Imagine if I were to only shoot black & white, I literally do not need to step into Triple D lab anymore. Also, I find their price for b&w films being more expensive than others. Go to Ruby Photo in Peninsula- cheaper and more varieties.
Anyway, I wanted to blog about the ‘ugly’ side of self-developing.
I am still considered a beginner in film developing. I scratched my films, sometimes.
At first, everything went well. The process of loading both 35mm and 120mm films onto the film reel was smooth. Until one day, I decided to develop a medium format Ilford Delta 400 film on a hot Sunday afternoon.
Singapore doesn’t have four seasons. It’s summer all year round, with constant temperature of 28°C and above. I don’t switch on air-con to save on electricity bill. For sure I was sweating like crazy.
At that time, I didn’t know being warm can affect the way the film rolls onto the film reel. If you haven’t developed films before, the inside of a dark-bag is as hot as a sauna if you put your hands in for too long.

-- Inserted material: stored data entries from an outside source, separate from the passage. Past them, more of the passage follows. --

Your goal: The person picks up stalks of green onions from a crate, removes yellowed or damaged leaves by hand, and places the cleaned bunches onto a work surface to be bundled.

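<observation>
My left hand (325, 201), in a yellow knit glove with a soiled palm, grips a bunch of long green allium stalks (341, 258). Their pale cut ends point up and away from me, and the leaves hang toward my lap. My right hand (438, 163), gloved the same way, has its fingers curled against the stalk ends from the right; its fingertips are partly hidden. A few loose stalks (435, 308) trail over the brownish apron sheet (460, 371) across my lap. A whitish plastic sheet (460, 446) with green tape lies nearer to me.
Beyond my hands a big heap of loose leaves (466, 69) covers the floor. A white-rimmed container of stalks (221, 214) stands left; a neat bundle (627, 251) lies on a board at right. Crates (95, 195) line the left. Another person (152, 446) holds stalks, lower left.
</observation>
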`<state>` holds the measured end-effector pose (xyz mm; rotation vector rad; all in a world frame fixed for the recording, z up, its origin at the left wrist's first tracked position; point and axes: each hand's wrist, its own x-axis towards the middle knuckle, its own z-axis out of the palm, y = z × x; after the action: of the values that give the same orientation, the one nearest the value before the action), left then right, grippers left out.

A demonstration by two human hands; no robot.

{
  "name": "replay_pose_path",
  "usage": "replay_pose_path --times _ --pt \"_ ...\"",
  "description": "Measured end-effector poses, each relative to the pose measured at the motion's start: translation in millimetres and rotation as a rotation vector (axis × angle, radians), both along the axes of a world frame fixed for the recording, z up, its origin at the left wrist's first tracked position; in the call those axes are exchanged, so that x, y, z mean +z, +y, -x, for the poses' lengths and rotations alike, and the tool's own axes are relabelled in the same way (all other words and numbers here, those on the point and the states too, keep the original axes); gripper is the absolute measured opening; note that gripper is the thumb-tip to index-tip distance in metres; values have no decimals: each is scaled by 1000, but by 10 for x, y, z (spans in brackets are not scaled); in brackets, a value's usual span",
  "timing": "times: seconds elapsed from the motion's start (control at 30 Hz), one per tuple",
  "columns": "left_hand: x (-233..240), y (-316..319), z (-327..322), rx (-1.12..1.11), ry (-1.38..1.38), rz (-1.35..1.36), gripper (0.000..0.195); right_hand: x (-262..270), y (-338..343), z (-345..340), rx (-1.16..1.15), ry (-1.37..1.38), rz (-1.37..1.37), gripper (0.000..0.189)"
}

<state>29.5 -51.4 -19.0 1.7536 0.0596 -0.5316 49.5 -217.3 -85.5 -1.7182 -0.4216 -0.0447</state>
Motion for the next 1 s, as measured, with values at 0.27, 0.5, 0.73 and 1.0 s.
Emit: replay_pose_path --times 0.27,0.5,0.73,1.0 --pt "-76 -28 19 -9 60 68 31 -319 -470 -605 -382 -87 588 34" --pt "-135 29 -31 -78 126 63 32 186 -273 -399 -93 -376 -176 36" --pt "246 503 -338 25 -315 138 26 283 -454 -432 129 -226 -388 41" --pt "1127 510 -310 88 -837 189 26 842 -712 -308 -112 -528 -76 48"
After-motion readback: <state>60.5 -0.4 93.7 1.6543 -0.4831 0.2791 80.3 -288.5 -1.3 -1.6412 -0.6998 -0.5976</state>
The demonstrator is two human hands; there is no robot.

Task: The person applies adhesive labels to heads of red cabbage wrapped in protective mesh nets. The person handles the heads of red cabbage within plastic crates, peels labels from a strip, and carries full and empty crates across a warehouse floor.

So, my hands were sweating profusely. Somehow it made the film sticky. I spent 1-2 hours trying to slot the film. The end product is a super scratched negatives.
I thought it was just a one-time accident. I didn’t know the stickiness is the main issue. So I repeated the whole thing with a second film, also with sweaty hands. This time round it was worse as I was too frustrated I opened the zip of the dark bag and the film got exposed.
You know for scientific experiment, we must always do triplicate. Thus, again, I repeated with a third film the next day, same condition.
Then, I went to Google and see if anyone faced the same problem. The people in forum said it’s due to wet film reel and sweaty hands. They suggested to do it in the closet. I did, but it’s still freaking hot inside the wardrobe.
After a few more hours of battle, I did it but the negative was severely scratched, again.
The more I don’t want the film to be ruined, the more I ruin the film. Then, I realised I am always dry after I shower. With a post-shower dry hands and air-con switched on, I decided to change my strategy.
As smooth as before!
Shit happens. I have consulted many film pro and they all say the same thing ‘Just need more practice’.
In conclusion, make sure your hands and the film reels are dry. Maybe wear gloves. To make a 35mm film slot easily, cut 45° chips at the two corners at the beginning of the film. If you also suffer this frustration, I hope this blog post has given you a bit of comfort that you are not alone.